While moving to these new channels can do much to improve business, it can also create some unique challenges, one of which revolves around collecting customer contact data, according to the article.
The reason: Insurers are no longer relying on their trained workers to enter customer data. Rather they have to depend on the policyholders to enter their information accurately.
The problem is that the increasing number of channels within insurance organizations is hurting data quality. In fact, 94% of organizations believe that their customer and prospect data might be inaccurate in some way, according to a survey by Experian QAS.
On average, respondents believe that as much as 17% of their data might not be accurate. And 27% of respondents don’t really know how much of their customer information is inaccurate, indicating that some organizations aren’t monitoring data quality carefully enough.
And a reliable data analysis depends on accurate data.
It’s critical for insurers to figure out how to improve the accuracy of their contact data across channels, particularly in digital channels that they don’t control. It’s important because that data helps them with rate quoting, risk analysis, marketing campaigns and overall business intelligence, according to the article. Because of that it’s crucial that the information is accurate as it’s being collected.

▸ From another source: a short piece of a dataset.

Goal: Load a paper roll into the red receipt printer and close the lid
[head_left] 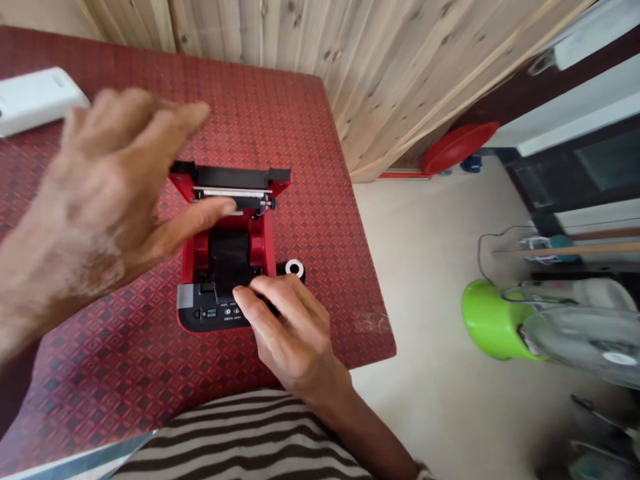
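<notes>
At the far left of the bench (320,140), beyond the left hand from the red-and-black printer (269,250), lies a smooth white plastic case (37,100). The left hand (107,183) is over the printer's left side, its fingers spread and its thumb reaching across beneath the raised lid (230,177); whether that thumb touches anything is unclear. The printer sits upright on the bench, opened, with a black sheet or roll (229,250) in its bay and the control panel (203,323) at the near end. Its shell looks stiff and fairly light, so it may slide if pushed; the firm outer side walls offer the safest hold. The lid probably swings stiffly and is best taken by its solid outer edges, away from the metal bar and roller, while the black material looks thin and easily creased. The right hand (300,343) rests at the printer's near right corner, fingers bent and bunched together by the panel; I cannot tell if they pinch the sheet. Just beside the printer's right wall is a black roll with a white core (300,269).
</notes>
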Demonstrator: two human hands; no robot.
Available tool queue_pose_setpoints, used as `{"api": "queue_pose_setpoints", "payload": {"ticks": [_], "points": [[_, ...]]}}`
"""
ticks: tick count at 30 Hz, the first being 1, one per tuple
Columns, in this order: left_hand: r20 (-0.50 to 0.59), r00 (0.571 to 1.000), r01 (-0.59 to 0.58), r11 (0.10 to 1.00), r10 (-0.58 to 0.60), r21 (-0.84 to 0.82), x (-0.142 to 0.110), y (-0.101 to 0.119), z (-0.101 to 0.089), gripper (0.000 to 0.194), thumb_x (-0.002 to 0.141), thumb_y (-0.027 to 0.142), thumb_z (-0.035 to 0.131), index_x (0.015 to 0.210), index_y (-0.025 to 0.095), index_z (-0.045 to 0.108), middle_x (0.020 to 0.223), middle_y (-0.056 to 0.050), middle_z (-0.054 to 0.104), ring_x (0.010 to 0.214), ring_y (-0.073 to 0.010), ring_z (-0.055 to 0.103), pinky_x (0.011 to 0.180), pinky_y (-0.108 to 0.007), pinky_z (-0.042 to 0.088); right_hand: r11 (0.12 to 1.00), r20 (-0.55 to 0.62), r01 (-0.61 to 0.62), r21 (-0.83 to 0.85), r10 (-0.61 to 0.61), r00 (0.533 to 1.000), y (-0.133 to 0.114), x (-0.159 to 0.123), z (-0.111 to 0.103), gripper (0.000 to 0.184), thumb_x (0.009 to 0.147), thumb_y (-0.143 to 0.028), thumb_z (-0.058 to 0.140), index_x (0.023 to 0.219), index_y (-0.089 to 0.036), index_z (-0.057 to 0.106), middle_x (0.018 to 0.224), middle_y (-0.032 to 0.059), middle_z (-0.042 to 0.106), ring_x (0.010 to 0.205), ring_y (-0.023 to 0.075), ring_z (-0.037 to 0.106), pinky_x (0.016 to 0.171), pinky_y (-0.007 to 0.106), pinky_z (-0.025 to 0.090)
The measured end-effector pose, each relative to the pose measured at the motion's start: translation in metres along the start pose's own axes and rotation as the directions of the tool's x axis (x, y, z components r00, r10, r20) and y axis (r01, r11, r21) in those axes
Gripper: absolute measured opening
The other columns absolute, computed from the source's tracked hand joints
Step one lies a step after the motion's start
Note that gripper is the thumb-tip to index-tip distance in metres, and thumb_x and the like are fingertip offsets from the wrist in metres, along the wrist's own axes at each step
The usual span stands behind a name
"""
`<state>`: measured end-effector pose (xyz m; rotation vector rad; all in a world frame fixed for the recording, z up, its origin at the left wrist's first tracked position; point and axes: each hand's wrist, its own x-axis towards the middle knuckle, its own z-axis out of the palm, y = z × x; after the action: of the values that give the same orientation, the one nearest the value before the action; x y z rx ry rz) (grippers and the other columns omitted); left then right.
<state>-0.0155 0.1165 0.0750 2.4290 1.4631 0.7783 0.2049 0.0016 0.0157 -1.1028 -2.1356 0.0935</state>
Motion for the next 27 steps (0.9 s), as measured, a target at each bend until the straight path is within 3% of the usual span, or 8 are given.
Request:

One way insurers can ensure that the contact data is accurate is to eliminate the possibility for human error, which is the main cause of poor data quality, with 65% of respondents in the Experian survey noting this as the main cause for data inaccuracies.
Here are three ways insurers can combat the issue of inaccurate data:
1. Identify Data Entry Points. Insurers have to understand how information enters their systems and through what means. “Consider all channels and data entry points so a full data workflow can be created,” the article notes. “Then prioritize projects based on high volume channels or excessive data quality errors.”
2. Utilize Automated Verification Processes. Insurers have to implement software solutions in various channels to prevent inaccurate data, like poor address and email contact details, from being entered into their systems. “Incorporating software solutions is the only way to ensure information self-entered by untrained users is accurate,” according to the article. “Figure out what data is most important to the business and evaluate and prioritize available solutions.”
3. Implement Solutions That Continually Clean Data. Insurers should regularly monitor their databases. “Even with software tools at the point-of-capture, regular database maintenance is required,” the article notes. “Regular cleansing allows insurers to review information and make sure installed tools are still effective in managing data to the expected level of quality.”
Insurers that take these simple steps can ensure that these new channels are convenient for consumers, and that they supply accurate and reliable information to the business.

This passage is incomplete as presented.